Once I pass the 10000 (+/-) pocesses load increases drastically (on startup,
although it returns to normal), however the system time (on one processor)
reaches for 54% (12061 procs) while the only non sleeping process is top -- the
system is basically doing nothing (except scheduling the "nothing" which
consumes significant system time).
Is there anything I can do to reduce that system load/time? (I haven't been
able to exactly define the "line" but it definitly gets worse the more processes
need to be handled.)
Does any of the patchsets address this particular problem?
BTW: The processes are all alike...
Thanks for you help!
Immanuel
forgot the kernel version (2.4.20aa1)...
Till Immanuel Patzschke wrote:
> Dear List(s),
>
> as part of my project I need to run a very high number of processes/threads on a
> linux machine. Right now I have a Dual-PIII 1.4G w/ 8GB RAM -- I am running
> 4000 processes w/ 2-3 threads each totaling in a process count of 15000+
> processes (since Linux doesn't really distinguish between threads and
> processes...).
> Once I pass the 10000 (+/-) pocesses load increases drastically (on startup,
> although it returns to normal), however the system time (on one processor)
> reaches for 54% (12061 procs) while the only non sleeping process is top -- the
> system is basically doing nothing (except scheduling the "nothing" which
> consumes significant system time).
> Is there anything I can do to reduce that system load/time? (I haven't been
> able to exactly define the "line" but it definitly gets worse the more processes
> need to be handled.)
> Does any of the patchsets address this particular problem?
> BTW: The processes are all alike...
>
> Thanks for you help!
>
> Immanuel
>
> -
> To unsubscribe from this list: send the line "unsubscribe linux-kernel" in
> the body of a message to [email protected]
> More majordomo info at http://vger.kernel.org/majordomo-info.html
> Please read the FAQ at http://www.tux.org/lkml/
> as part of my project I need to run a very high number of processes/threads on a
> linux machine.
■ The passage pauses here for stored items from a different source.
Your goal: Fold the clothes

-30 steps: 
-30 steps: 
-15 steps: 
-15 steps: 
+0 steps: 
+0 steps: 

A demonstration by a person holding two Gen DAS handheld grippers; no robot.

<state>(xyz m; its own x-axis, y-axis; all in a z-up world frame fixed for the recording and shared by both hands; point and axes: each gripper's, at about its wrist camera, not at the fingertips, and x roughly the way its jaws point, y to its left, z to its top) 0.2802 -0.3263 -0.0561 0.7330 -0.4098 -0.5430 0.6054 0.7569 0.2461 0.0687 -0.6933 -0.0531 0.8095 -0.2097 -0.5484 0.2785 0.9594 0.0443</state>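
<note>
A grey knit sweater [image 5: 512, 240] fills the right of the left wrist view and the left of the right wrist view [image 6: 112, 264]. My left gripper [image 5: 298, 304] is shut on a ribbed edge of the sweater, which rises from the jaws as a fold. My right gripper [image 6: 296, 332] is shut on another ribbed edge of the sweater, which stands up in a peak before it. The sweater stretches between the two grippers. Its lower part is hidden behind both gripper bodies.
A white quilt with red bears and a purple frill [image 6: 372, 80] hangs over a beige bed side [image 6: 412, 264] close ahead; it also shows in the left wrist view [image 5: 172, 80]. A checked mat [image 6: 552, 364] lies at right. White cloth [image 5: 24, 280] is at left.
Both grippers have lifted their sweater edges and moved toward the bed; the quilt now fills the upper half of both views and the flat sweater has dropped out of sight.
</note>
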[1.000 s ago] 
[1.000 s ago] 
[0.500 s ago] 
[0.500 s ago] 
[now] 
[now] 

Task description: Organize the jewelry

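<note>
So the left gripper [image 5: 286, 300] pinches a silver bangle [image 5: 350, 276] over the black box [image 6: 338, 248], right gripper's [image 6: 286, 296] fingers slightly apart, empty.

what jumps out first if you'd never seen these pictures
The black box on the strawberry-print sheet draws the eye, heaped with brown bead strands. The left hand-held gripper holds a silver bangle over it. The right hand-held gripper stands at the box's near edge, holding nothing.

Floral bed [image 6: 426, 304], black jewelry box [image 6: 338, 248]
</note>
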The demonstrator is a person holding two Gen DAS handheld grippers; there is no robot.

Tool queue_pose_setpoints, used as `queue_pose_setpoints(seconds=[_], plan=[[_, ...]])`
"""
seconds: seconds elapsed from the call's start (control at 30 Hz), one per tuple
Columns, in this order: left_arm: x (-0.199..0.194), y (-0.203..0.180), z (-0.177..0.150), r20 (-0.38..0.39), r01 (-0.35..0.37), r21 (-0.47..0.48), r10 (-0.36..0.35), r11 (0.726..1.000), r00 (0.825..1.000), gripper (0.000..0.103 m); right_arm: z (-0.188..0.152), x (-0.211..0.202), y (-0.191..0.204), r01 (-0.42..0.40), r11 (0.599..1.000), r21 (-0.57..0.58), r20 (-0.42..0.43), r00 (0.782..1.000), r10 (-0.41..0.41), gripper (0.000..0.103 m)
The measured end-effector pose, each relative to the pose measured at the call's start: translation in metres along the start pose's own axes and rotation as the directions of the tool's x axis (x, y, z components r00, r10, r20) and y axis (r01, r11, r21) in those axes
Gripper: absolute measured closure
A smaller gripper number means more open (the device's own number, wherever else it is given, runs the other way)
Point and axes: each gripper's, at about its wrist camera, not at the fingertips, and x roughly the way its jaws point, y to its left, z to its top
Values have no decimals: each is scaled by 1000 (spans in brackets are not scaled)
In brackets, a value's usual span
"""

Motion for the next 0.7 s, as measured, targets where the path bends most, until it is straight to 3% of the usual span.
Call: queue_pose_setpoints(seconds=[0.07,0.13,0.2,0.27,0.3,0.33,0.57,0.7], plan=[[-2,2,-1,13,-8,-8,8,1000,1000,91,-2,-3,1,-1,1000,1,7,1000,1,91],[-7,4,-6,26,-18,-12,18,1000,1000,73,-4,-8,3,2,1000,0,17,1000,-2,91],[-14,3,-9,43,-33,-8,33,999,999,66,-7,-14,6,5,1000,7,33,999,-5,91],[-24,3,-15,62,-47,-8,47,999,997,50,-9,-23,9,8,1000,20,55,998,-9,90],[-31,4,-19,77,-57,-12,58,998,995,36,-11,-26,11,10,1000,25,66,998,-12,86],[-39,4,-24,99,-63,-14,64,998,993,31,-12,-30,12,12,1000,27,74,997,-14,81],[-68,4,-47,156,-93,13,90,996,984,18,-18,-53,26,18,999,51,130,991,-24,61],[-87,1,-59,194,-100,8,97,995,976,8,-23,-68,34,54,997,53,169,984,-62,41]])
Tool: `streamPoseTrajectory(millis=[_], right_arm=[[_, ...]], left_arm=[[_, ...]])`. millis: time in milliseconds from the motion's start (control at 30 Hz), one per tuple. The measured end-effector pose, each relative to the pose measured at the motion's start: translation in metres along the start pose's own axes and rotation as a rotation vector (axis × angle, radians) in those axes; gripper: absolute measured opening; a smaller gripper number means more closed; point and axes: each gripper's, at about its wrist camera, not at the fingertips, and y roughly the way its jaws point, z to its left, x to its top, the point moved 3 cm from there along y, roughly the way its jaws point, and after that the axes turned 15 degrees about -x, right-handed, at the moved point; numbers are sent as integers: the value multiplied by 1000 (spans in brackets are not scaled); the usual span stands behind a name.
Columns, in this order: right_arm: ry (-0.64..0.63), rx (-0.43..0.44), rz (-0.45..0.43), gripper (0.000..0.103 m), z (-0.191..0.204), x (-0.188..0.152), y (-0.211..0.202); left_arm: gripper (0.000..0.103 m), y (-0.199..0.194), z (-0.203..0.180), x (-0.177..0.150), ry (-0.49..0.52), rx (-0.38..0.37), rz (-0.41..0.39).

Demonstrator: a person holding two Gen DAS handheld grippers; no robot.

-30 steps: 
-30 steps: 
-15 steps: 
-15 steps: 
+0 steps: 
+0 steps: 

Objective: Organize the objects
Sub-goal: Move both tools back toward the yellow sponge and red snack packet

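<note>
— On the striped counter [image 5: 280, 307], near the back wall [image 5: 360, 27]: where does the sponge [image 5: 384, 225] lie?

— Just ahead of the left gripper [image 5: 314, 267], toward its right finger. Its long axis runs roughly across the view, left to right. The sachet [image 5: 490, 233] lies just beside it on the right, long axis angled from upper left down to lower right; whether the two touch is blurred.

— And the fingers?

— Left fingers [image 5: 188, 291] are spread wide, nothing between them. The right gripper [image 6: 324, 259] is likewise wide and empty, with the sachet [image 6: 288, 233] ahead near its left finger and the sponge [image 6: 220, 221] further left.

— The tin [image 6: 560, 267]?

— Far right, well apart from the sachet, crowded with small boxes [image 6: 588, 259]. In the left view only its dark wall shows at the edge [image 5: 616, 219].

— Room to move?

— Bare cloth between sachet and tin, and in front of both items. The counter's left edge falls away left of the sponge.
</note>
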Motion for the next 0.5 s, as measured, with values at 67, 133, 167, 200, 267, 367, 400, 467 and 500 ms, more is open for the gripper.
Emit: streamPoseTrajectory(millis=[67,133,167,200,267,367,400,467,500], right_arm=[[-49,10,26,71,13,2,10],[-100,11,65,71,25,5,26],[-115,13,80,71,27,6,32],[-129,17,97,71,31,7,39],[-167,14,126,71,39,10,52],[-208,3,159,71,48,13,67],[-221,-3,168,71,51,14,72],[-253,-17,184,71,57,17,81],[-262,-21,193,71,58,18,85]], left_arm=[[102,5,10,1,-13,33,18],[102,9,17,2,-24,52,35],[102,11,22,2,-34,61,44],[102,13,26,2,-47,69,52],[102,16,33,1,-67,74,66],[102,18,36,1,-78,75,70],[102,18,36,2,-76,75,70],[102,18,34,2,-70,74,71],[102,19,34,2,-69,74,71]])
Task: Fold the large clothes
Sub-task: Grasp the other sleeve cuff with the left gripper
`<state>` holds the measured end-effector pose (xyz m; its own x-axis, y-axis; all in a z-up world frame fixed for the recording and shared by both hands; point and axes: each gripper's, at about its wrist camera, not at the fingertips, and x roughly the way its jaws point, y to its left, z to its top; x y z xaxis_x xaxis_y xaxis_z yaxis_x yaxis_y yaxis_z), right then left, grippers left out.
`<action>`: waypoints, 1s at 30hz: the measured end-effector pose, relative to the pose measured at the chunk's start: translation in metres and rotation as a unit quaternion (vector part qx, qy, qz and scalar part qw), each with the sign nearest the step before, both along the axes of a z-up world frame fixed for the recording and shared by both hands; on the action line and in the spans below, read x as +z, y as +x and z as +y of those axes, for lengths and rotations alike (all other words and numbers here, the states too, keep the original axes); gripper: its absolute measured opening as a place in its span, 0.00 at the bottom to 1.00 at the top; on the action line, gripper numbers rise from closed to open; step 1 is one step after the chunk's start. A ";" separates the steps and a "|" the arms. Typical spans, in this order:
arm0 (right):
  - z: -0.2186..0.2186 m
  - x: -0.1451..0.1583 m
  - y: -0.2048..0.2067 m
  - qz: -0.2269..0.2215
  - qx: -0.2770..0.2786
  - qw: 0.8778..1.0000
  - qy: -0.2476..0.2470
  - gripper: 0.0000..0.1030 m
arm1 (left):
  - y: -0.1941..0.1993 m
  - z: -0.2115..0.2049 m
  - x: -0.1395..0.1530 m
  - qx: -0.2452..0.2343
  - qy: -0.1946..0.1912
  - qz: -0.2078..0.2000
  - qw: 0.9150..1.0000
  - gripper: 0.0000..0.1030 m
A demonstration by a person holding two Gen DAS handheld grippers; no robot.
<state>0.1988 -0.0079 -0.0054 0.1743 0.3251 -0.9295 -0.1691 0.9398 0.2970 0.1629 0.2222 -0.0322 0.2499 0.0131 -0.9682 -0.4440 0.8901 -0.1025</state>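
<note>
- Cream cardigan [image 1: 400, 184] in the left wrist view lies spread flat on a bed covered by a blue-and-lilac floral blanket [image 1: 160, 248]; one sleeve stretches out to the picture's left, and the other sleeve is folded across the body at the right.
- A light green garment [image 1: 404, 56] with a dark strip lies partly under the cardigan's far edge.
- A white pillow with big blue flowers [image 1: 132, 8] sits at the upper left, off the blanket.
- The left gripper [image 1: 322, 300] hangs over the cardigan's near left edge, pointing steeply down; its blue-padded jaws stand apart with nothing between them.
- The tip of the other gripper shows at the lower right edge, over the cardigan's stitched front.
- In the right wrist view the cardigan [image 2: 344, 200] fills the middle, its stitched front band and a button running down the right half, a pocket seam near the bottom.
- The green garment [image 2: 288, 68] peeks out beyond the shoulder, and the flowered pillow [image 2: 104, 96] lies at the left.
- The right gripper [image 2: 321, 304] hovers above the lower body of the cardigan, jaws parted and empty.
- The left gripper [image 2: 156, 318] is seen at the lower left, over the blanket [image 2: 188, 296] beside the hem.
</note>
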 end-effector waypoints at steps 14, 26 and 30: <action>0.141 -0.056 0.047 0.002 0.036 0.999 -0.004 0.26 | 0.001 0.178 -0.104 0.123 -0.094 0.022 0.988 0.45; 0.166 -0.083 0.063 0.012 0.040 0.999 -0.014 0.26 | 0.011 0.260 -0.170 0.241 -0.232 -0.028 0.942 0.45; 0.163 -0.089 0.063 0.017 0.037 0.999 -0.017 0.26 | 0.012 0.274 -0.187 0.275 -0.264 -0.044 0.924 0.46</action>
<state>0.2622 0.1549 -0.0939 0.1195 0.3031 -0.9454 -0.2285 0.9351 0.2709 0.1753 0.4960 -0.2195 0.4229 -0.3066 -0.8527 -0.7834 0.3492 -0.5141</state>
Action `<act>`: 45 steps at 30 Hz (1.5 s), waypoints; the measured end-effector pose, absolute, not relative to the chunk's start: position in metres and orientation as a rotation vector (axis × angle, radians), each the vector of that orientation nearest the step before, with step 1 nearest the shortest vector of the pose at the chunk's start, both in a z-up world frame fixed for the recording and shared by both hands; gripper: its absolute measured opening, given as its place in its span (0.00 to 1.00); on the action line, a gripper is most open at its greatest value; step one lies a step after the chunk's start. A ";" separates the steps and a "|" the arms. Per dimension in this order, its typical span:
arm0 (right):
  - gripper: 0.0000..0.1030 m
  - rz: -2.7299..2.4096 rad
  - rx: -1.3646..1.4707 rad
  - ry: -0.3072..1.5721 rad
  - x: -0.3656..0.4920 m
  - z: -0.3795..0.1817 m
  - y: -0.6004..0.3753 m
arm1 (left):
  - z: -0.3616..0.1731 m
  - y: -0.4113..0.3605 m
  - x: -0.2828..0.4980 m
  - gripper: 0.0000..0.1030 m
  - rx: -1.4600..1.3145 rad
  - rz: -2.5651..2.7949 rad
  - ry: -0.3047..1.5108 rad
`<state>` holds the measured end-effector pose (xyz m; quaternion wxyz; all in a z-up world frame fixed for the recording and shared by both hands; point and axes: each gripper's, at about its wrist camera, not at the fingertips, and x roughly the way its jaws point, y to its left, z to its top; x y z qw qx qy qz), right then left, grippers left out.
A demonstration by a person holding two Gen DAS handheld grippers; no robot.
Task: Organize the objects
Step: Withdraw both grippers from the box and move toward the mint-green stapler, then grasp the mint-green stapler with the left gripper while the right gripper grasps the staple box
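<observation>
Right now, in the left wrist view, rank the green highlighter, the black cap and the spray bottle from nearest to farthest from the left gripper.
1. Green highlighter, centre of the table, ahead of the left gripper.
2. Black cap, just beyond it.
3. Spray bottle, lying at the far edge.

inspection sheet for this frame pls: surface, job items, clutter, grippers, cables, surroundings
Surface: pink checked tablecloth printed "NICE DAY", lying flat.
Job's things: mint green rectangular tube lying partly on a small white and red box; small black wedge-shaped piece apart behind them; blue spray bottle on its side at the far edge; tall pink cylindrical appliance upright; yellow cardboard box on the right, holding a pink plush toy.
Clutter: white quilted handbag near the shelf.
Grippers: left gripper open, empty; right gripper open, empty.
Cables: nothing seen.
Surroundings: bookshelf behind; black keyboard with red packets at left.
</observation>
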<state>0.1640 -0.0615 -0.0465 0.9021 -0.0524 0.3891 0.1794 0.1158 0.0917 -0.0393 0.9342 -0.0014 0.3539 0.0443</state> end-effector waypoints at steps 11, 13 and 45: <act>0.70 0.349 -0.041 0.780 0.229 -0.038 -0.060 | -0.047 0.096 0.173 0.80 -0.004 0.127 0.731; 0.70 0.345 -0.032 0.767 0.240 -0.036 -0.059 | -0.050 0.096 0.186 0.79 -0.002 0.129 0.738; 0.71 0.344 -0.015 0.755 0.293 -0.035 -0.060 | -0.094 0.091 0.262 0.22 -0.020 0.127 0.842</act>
Right now I have a Dual-PIII 1.4G w/ 8GB RAM -- I am running
> 4000 processes w/ 2-3 threads each totaling in a process count of 15000+
> processes (since Linux doesn't really distinguish between threads and
> processes...).
> Once I pass the 10000 (+/-) pocesses load increases drastically (on startup,
> although it returns to normal), however the system time (on one processor)
> reaches for 54% (12061 procs) while the only non sleeping process is top -- the
> system is basically doing nothing (except scheduling the "nothing" which
> consumes significant system time).
> Is there anything I can do to reduce that system load/time? (I haven't been
> able to exactly define the "line" but it definitly gets worse the more processes
> need to be handled.)
You don't even specify what kernel you're using ...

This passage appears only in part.